A Gust of Wind Blows Across HE…
From various sources (@kavubob, @mweller via @peter_scott, @downes and others), I notice:
- edX Announces Option Of Proctored Exam Testing Through Collaboration With Pearson VUE [press release], reported as e.g. Harvard and MIT online courses get ‘real world’ exams. The core of the story is that Pearson VUE test centres will be used to run “proctored” computer based assessments (i.e. supervised assessment of verified candidates) based around edX courses. (It’s maybe also worth noting that Pearson VUE bought the Centiport assessment business earlier this year so they’re expansionist…)
- a Chronicle of HE article reports A First for Udacity: a U.S. University Will Accept Transfer Credit for One of Its Courses, (original Udacity blog post/press release). In particular, Colorado State University’s Global Campus will accept proctored assessment credit as part of a credit transfer agreement. There’s nothing particularly new in this – as with many institutions, OU students can benefit from credit transfer as well as the accreditation of prior learning (APEL) using a variety of course wrappers, such as Make your experience count or the Accreditation of Certificated Practitioners 1 (i.e an academic course wrapper for vendor certificate that helps you convert vendor certificates to academic credit points; hmm… I wonder if these are then transferable in to other UK HEIs?!;-). What I was sensitised to however, was this: “In order to earn the three transfer credits toward their bachelor’s degrees at Colorado State, students will need a “certificate of accomplishment” from Udacity showing they passed the course. Then they have to pass a proctored examination offered by Udacity through a secure testing center. The exam, administered by the Pearson VUE testing group, will cost $89″ [emphasis mine]. As I hinted at in News Corp in K12 Education Play, as the big publishing companies develop a stranglehold over education content, assessment proctering, and assessment setting, should we start thinking about notions of plurality (cf. media plurality) in the way the business of education operates?
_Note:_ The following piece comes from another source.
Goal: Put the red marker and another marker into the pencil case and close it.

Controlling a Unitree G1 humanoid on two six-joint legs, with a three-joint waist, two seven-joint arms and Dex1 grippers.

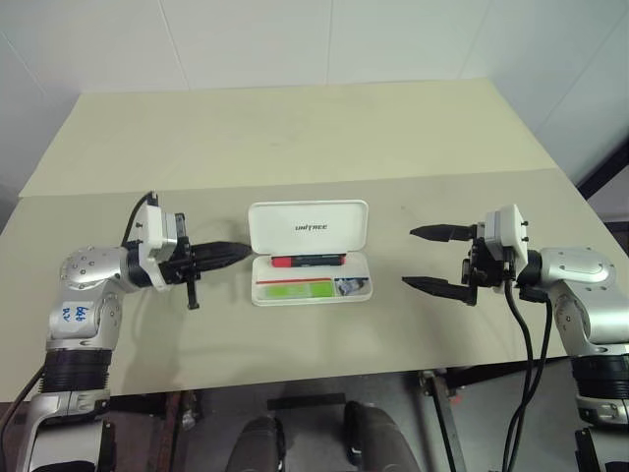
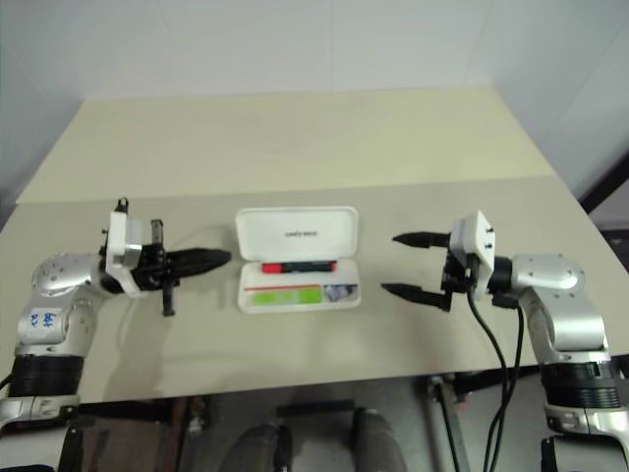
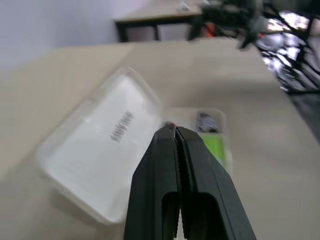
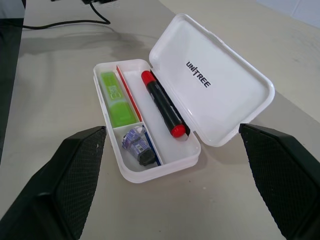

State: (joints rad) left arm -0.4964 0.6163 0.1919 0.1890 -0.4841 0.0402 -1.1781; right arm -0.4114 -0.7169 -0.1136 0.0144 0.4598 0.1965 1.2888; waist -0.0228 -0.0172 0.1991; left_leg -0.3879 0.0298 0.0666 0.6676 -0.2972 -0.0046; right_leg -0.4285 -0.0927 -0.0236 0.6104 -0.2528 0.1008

A couple more riffs on the above:
- Pearson are playing multiple sides, offering testing for both the upstarts (eg Udacity) and the incumbents’ response (edX). They also have a major stake in school (i.e. K12) and further education content (textbooks, curricula) and assessment (e.g. EdExcel is a Pearson company), and they seem to be testing the waters with their own HE offerings in the form of Pearson College. Start to twitch a bit more if they start offering campus management solutions. Also look out for them bulking up their learning analytics offerings…
- Although the OU has started offering academic wrappers around imported vendor certificates, I don’t think an equivalent course wrapper yet serves as a way of wrapping informal and semi-formal online courses, such as offerings from P2PU, Coursera, Udacity etc etc. There is at least one “officially” offered MOOC on “Learning Design”, though… (One of the models I wanted to explore with the T151 Game Design and Development 10 point short course in its final presentation was a fully open presentation with an additional for credit component based around the submission of a portfolio for credit bearing assessment. The legacy would have been a 10 point wrapper for importing informal online course activity, “proven” using an OU presented course. Maybe there’ll be a similar sort of finesse around the Learning Design MOOC? I’d certainly hope so…
- I note that the OU runs exams at a wide variety of examination centres (often in local colleges), so to an extent the OU already models the behaviour being adopted by edX. There are, however, a couple of notable differences: a) the OU, rather than a commercial operation such as Pearson, manages exams at local centres; b) the OU offers tutor and/or moderated forum based support to students on OU courses. Providing tutor/associate lecturer support (including face to face tutorials at local centres) to students on a 1:
320 ratio or so is expensive though… I’m not sure how the costs associated with providing online moderation at a ratio of 1:100 or so scale up with increasing course sizes (eg when you factor in recruitment and briefing/training costs, as well as the costs of assessment/marking related moderation exercises etc).
- I should probably say something about badges here, but don’t have the will to!
See also: Checking HE for Cracks.
The University of Sussex is seeking bids to manage its estates and facilities services, which are run in-house at an annual cost of £20 million.
The move, to be completed by August next year, “is expected to bring wider market experience and expertise to the university to enable it to meet the increasing demands of a highly competitive environment”, according to a statement.
The story is still running… Unions left ‘in the dark’ over outsource plans. Companies in the ballpark – Carillion, maybe? eg they appear to have been contractors for construction works at UWE, Hertfordshire.
PPS Facilities talk reminds me of this, which relates in part to management of facilities data: Facilities and Equipment Sharing Network.
PPPS via @brlamb, Pearson ‘Education’ — Who Are These People?, which looks at some of the lobbying going around around US teacher performance assessment.